**DESCRIPTION OF THE TASK**.
Reproduce the listing below without any change.

[DATA PROVIDED — start]

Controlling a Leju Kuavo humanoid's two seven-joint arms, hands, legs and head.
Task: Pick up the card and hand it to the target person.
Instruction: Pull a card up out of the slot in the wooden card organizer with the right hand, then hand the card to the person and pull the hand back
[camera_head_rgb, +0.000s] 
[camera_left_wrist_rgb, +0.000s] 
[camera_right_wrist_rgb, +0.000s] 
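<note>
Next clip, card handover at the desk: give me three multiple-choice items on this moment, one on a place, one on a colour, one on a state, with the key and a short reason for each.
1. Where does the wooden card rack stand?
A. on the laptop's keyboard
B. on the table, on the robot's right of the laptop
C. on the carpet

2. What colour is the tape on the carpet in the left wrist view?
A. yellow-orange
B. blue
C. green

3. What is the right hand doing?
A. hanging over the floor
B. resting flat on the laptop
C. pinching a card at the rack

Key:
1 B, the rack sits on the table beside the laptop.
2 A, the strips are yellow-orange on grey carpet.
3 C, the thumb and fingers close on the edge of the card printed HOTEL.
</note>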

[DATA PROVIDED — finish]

**PROBLEM SOLUTION**.
Controlling a Leju Kuavo humanoid's two seven-joint arms, hands, legs and head.
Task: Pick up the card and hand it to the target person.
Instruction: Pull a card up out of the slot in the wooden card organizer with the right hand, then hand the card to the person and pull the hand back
[camera_head_rgb, +0.000s] 
[camera_left_wrist_rgb, +0.000s] 
[camera_right_wrist_rgb, +0.000s] 
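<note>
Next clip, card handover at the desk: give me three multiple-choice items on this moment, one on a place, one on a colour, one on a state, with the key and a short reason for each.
1. Where does the wooden card rack stand?
A. on the laptop's keyboard
B. on the table, on the robot's right of the laptop
C. on the carpet

2. What colour is the tape on the carpet in the left wrist view?
A. yellow-orange
B. blue
C. green

3. What is the right hand doing?
A. hanging over the floor
B. resting flat on the laptop
C. pinching a card at the rack

Key:
1 B, the rack sits on the table beside the laptop.
2 A, the strips are yellow-orange on grey carpet.
3 C, the thumb and fingers close on the edge of the card printed HOTEL.
</note>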

For this exercise, nothing further remains to be done.